▸ TASK REQUIREMENTS:
Find the line containing "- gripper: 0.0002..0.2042" in the material below; copy that line and all following lines exactly.

***** DATA PROVIDED *****

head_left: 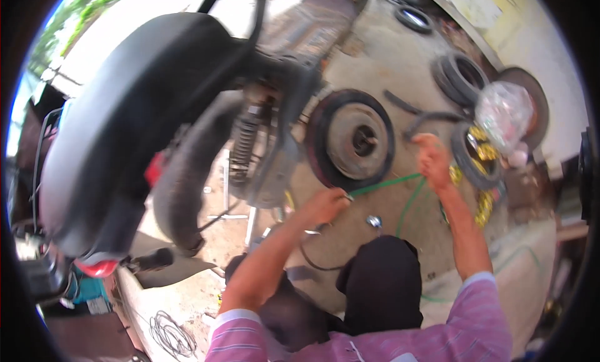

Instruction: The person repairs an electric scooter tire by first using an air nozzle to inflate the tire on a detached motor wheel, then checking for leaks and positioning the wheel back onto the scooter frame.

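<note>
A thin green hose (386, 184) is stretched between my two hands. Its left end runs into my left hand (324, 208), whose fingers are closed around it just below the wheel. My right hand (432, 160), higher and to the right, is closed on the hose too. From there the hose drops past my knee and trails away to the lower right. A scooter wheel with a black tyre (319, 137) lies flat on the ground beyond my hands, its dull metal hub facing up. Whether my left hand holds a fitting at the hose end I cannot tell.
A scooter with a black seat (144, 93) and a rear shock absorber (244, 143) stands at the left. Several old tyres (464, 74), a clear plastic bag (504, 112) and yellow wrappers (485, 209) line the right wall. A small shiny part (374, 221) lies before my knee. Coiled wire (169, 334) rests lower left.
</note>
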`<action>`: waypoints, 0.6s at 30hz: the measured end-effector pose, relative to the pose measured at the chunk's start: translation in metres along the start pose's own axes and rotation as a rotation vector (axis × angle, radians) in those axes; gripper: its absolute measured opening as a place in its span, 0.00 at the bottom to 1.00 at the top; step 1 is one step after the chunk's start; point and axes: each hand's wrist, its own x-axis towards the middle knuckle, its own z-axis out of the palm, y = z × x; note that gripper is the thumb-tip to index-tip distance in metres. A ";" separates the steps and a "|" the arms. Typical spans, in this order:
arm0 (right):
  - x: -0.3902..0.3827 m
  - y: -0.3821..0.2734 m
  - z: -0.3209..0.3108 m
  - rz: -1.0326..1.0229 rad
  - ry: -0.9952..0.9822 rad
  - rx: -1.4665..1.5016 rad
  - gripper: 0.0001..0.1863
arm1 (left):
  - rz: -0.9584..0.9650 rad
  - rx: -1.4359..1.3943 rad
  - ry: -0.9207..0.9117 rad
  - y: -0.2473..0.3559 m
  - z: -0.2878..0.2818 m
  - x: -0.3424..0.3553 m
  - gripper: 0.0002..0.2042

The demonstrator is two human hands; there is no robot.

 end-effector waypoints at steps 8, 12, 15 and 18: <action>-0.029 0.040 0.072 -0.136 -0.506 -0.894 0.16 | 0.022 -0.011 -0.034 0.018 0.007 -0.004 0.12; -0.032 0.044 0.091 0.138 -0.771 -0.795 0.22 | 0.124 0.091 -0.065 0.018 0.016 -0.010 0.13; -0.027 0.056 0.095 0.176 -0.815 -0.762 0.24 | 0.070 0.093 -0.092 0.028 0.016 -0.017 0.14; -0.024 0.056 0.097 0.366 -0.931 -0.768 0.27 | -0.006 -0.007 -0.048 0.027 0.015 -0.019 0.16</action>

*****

▸ ANSWER SPACE:
  - gripper: 0.0002..0.2042

The demonstrator is two human hands; there is no robot.

 end-effector waypoints at steps 8, 12, 15 and 18: <action>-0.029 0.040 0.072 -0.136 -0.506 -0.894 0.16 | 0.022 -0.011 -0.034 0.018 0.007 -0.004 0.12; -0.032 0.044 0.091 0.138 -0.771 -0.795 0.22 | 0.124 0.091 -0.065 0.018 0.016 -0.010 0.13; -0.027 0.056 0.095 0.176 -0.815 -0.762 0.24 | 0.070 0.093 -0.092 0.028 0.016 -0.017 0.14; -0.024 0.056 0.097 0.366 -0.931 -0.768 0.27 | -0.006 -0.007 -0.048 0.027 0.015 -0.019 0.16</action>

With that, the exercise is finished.